Some board members expressed concern over the lack of a “turn-around” and the width of the single drive aisle between the two sets of storage buildings, however Rea testified that he had planned a 20-foot width in between each building so vehicles could easily reverse outward. There also is a “hammerhead” turn at the end of the drive aisle – essentially, a rectangular cul-de-sac – that could also be used for vehicles to turn in the opposite direction and exit the premises.
“I think the gaps in between the buildings can be used to turn around, and we also have the ‘hammerhead’ at the end of the 25-foot aisle,” said Rea. “I think it’s appropriate for the types of vehicles that are going to use these facilities. You’re not going to get a lot of big trucks in here.”

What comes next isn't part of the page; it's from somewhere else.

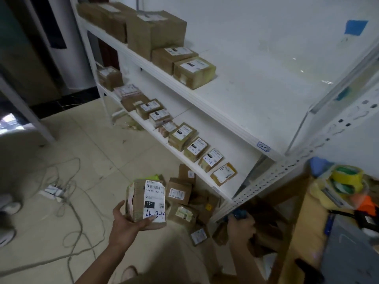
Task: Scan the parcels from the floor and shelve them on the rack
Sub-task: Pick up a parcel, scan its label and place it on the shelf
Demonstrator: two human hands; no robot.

The storage units would be smaller than many of the mega-storage facilities that have sprung up in Brick and surrounding towns in recent years, though the drive aisle is actually equal to those larger ones, said Rea, entering into evidence aerial photographs of five other storage facilities in town, all of which were much larger.
Del Prete, for his part, said he purchased the property in 2002 and settled on developing it with a self-storage facility after years of consideration.
“We bought it as an investment to, hopefully, build something on it with the potential to start a business,” he said. “We thought that this would be the best use for the property – low impact on the neighborhood, on the schools, on the traffic.”
His first choice was a block of homes, however the size of the lot was not deemed optimal.
“Going back many years ago … we looked at putting about five or six houses there,” he said. “We had some informal meetings and were told it probably wouldn’t fly, so we backed off on that.”
Carr said from a planning perspective, a small self-storage facility is likely the best choice in terms of usage.
“The look from Drum Point Road, we’re maintaining the character in that,” he said. “It’s not a wooded site, we’re not taking down trees to do this. It is the least-intensive use you can do on a site like this. It’s a very challenging site.”
A group of neighboring property owners occasionally groaned and quietly protested with shaken-heads and sighs to express their displeasure as some of the testimony was given. No public comment was taken Wednesday night because testimony in the case has not yet been completed. As a quasi-judicial proceeding, members of the public are eligible to cross-examine witnesses and make a statement to the board in two separate phases, however because of its trial-like nature, all of the evidence must be presented and witnesses directly examined before the public session.
With the board meeting coming to an end at its normally-designated deadline of 10 p.m., the meeting was adjourned. The case will be taken up for a third time at the board’s June 21 meeting, scheduled for 7 p.m. at the township municipal complex. Board Chairman David Chadwick said he expects the case to be completed at the next meeting, public comments to be heard, and a vote to be taken to finalize the matter.